Bubba and I will be several blocks from home when one of us turns to the other and asks, “did you lock the door?”
The question triggers doubt. The doubt clings. When that question gets asked, we’ve learned to turn around, go home and check. Then we can go forward, unencumbered by worry.
Locking the door is an automatic habit. We do it absently. Most of the time. Except for those times we forget.
Because we occasionally do forget, our question—did you lock the door—compels us to return home.
With all our mindfulness exercises, we kept thinking there must be some way to help us remember if we locked the door.
It’s a professionally-approved system, elegant in its simplicity.
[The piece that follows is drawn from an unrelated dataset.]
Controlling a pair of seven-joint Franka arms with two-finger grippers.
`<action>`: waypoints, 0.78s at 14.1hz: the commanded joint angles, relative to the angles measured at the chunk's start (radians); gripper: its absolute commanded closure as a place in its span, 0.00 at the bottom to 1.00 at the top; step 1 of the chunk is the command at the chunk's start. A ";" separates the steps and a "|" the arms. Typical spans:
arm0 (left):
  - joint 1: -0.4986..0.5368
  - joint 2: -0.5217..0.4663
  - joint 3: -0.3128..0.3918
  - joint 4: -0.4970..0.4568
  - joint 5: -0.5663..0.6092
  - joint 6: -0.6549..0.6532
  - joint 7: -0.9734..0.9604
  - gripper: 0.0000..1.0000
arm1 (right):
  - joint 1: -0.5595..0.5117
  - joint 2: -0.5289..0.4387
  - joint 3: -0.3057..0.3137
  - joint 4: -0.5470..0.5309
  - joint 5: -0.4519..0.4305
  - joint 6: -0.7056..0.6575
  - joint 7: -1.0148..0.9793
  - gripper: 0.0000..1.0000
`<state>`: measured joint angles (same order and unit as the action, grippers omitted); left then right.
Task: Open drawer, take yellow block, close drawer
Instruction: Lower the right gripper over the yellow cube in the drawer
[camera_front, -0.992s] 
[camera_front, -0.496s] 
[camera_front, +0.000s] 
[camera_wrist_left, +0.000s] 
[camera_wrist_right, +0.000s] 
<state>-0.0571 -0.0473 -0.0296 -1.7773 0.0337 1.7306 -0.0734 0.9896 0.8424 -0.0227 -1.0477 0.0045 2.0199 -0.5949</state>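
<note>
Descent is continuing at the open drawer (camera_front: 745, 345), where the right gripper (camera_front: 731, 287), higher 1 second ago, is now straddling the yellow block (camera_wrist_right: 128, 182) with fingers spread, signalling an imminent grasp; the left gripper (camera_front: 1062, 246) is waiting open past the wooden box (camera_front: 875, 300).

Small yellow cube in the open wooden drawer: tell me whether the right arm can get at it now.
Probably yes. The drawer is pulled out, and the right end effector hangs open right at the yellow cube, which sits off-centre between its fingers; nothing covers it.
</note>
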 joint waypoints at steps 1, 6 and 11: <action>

As I insert my key in the lock—we live in a dumb house and are damn proud of it—I say, out loud as I turn the key, “I locked the door.”
Sometimes I say it twice, always out loud.
If Bubba is there, he says it back, “you locked the door.”
It’s very low-tech. No app required. Short. Concise. Engages the brain in actively noting the task as it’s being done.
To help me not view it as a sign I’m getting older, I imagine it’s like a pilot going through their pre-flight checklist. I don’t care how many hours they’ve flown, I want them verbally saying each item on the list as they do it.
If it’s good enough for them flying a plane, it’s good enough for our home security system.